Le projet de loi aborde par ailleurs la question de la carte hospitalière. Là encore, l’Assemblée s’est contentée de voter une habilitation pour le gouvernement à légiférer par ordonnances. C’est donc dans le bureau du ministère qu’on décidera des fermetures de services. Le projet de loi prévoit la création d’un nouveau statut, celui « d’hôpital de proximité ». Ces hôpitaux ne pourront comporter ni de maternité, ni de chirurgie. En conséquence, il est à prévoir qu’un certain nombre de services d’urgence vont encore être fermés. Déjà, la moitié des maternités ont disparu depuis 20 ans. Le nombre de naissances, lui, n’a pas diminué. Il a même légèrement augmenté, de 4%. Le nombre de visite aux urgences, lui, a augmenté de 100%. Comme dans le même temps, on ne cessait de demander à l’hôpital public des économies, le privé a peu à peu pris la place. Depuis 1996, 60 services d’urgences publics ont fermé mais 138 privés ont été créés. Le gouvernement aggrave cette double logique : la désertification des services publics et la privatisation de la santé.

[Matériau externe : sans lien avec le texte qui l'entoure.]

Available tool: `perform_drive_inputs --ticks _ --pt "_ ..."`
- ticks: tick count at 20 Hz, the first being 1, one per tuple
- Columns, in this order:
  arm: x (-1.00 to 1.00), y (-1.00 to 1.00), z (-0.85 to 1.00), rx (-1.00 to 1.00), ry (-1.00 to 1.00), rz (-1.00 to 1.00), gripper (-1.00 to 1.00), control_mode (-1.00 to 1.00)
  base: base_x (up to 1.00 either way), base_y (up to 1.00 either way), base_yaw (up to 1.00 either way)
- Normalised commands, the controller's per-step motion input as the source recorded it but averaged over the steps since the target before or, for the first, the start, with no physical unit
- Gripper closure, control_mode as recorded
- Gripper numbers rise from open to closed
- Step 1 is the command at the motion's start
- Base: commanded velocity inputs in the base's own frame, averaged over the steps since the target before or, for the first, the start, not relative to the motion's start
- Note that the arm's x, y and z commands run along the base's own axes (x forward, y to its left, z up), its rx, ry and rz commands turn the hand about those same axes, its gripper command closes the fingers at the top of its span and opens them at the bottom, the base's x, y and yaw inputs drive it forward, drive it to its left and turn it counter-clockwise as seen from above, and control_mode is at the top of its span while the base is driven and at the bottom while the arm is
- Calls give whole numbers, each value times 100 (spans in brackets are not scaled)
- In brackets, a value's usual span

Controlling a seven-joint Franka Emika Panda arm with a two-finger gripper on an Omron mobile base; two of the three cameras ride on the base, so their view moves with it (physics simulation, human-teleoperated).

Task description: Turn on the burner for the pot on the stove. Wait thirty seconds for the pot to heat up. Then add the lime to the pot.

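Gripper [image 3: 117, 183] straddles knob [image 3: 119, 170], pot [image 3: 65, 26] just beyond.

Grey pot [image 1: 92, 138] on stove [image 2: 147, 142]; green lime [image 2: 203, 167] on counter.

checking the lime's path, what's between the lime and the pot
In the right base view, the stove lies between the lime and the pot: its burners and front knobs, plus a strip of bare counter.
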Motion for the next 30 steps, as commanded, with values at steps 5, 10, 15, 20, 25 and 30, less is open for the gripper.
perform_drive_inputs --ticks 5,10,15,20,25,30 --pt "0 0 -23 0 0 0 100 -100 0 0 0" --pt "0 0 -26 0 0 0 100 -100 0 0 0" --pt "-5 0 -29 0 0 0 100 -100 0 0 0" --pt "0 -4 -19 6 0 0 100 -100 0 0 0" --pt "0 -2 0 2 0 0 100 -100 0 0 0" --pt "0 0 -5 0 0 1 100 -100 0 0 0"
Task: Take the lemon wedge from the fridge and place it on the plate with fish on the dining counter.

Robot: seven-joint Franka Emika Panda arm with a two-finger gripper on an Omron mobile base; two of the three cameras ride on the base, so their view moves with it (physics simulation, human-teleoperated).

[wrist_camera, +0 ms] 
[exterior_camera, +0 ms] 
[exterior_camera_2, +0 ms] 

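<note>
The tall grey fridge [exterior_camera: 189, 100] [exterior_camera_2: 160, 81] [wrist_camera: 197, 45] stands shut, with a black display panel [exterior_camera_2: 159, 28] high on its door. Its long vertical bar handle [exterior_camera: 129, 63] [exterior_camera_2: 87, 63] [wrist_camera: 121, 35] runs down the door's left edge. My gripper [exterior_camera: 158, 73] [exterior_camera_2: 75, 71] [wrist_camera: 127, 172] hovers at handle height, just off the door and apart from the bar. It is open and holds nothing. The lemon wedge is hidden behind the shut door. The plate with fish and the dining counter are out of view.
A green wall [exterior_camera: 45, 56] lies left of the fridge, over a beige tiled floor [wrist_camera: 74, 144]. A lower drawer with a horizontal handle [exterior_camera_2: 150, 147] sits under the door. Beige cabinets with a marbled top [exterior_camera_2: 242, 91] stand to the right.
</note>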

Le projet de loi poursuit cette entreprise de marchandisation en dérèglementant l’usage des données de santé. La France dispose, grâce à son système d’assurance maladie unique et centralisée, d’une des plus grande base de données de santé du monde. L’étude de ces données accumulées présentent un intérêt scientifique et médical réel. Grâce à elles, on peut repérer la récurrence de maladies dans certaines populations et en tirer des conclusions sanitaires. Par exemple, la nocivité du Médiator a été repérée en utilisant cette méthode. Mais le gouvernement va plus loin en facilitant l’accès d’entreprises privés à ces données. Plusieurs dérives sont à craindre. Les assurances privées pourraient utiliser ces données pour mieux connaître les risques auxquels sont exposés leurs clients. Pour l’instant, elles n’ont pas le droit en France de lier leur tarification à l’état de santé des assurés. Mais on imagine que ce sera pour elles la prochaine étape logique. Les laboratoires pharmaceutiques peuvent aussi utiliser ces données afin de repérer les maladies les plus rentables et concentrer leurs efforts de recherche.
La direction générale prise par le macronisme : la santé c’est évidemment plus de marché, moins de services publics. Rompant avec une tradition française populaire datant de la Libération, il a décidé que la santé redevenait une marchandise comme une autre. Le désastre est imminent.